AMBIENTE E TERRITORIO

Sul fronte normativo, stiamo intervenendo con tre emendamenti sulla VINCA nelle aree Natura 2000. Le regole introdotte dalla Regione lo scorso anno stanno creando notevoli difficoltà per chi deve realizzare piccoli interventi edilizi, gestire i boschi o organizzare manifestazioni.

Va inoltre ricordato che la Regione riesce a rispettare gli standard europei proprio perché ha incluso in queste aree vincolanti gran parte del territorio bellunese, utilizzato come polmone verde dell’intera regione.

La tutela è necessaria, ma se si traduce in un vincolo eccessivo rischia di bloccare il territorio. Per questo serve semplificazione e, soprattutto, l’istituzione di un fondo economico di sostegno per i privati interessati, altrimenti i vincoli finiscono per diventare una causa di abbandono.

SANITÀ DI MONTAGNA

Tra gli emendamenti sono previste anche misure sanitarie specifiche per il territorio bellunese, come il rafforzamento dell’elisoccorso notturno e la garanzia dei Livelli Essenziali di Assistenza per l’ULSS 1 Dolomiti almeno ai livelli del 2025.

Inoltre, insieme agli altri consiglieri del gruppo, abbiamo lavorato sui temi della salute mentale e del sociale, in particolare sulla questione degli ATS, su cui torneremo anche con iniziative sul territorio.

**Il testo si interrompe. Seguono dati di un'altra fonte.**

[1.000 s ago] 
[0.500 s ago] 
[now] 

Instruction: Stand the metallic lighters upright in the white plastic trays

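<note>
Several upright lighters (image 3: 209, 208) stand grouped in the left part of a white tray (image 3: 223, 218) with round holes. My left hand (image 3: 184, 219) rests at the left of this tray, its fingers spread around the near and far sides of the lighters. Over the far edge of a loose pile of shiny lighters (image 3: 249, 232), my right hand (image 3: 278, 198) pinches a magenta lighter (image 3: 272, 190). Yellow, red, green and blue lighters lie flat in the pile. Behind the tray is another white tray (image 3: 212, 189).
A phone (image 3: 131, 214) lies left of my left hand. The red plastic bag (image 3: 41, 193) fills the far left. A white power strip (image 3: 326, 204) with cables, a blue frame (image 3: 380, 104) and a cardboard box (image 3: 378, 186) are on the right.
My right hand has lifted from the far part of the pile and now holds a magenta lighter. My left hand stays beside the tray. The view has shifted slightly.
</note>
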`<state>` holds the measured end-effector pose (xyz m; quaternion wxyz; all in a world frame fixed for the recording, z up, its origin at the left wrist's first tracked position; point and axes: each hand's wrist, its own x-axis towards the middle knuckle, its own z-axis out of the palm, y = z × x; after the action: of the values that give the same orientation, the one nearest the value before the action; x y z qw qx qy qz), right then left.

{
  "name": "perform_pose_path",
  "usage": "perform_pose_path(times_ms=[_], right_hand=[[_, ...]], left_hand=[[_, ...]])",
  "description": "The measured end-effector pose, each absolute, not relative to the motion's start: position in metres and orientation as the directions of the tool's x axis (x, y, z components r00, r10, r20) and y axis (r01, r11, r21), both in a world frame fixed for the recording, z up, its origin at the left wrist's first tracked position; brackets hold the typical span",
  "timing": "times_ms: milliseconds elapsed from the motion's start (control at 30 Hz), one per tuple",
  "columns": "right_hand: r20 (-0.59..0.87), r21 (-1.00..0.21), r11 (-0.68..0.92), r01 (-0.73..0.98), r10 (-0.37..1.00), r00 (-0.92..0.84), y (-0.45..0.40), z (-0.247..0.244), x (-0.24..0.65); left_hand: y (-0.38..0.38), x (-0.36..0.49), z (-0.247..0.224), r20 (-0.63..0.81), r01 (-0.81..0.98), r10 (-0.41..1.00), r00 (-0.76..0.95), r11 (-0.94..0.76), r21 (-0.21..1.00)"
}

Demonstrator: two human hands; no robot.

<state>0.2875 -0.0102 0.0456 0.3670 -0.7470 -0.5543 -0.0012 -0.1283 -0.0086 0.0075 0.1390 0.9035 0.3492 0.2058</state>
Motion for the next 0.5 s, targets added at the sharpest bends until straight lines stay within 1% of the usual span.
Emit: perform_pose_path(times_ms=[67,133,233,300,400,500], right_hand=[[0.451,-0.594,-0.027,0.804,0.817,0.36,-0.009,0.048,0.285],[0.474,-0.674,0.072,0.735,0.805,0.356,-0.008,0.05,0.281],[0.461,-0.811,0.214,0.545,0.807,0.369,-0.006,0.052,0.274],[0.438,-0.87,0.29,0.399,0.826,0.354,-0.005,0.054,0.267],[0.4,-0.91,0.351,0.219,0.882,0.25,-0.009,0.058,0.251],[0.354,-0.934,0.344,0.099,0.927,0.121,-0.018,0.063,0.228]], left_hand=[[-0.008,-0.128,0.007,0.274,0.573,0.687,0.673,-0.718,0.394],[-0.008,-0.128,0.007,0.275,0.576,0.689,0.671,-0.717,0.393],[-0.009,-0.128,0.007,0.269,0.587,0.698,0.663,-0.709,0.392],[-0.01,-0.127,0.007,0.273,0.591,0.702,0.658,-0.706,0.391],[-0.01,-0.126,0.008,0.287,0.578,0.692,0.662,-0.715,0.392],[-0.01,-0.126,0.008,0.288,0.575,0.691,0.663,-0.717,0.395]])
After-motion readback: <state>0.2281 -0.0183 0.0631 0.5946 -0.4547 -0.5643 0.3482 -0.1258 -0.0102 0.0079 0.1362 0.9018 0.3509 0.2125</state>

CENTRALI IDROELETTRICHE: VERSO LE GARE DEL 2029

Infine, il tema dell’idroelettrico. Si tratta della partita decisiva. Ho quindi ribadito, con un emendamento, la centralità delle gare del 2029, per evitare che il Governo ceda alle pressioni di Enel e di altri soggetti e conceda proroghe. Su questo è necessario un impegno chiaro di tutto il Consiglio regionale, anche per valorizzare la nostra specificità: Veneto e Friuli sono le uniche regioni a non avere una propria società per la gestione dei grandi impianti idroelettrici e quindi non partecipano agli utili rilevanti (300 milioni solo per le centrali venete) che producono.

Le gare del 2029 rappresentano un’opportunità per costruire una nostra società, con una partecipazione diretta anche della Provincia di Belluno, sul cui territorio insistono 25 delle 34 grandi centrali venete. Sarebbe una svolta. Per questo è una partita fondamentale, ma senza le gare rischiamo di non giocarla nemmeno.

La discussione entrerà ora nel vivo in aula. Su alcuni temi è prevedibile che emergano differenze, ma su altri – come il Vanoi o l’autonomia bellunese – anche il centrodestra si era espresso in modo favorevole in campagna elettorale. Ora è il momento di tradurre quegli impegni in atti concreti. I miei emendamenti vanno esattamente in questa direzione.

Per la redazione di molti emendamenti mi sono avvalso dell’aiuto e del supporto di molti di voi, e per questo vi ringrazio tutti. Far sentire qui a Venezia la voce di Belluno è più semplice se continuiamo a lavorare insieme, anche come partito e come squadra.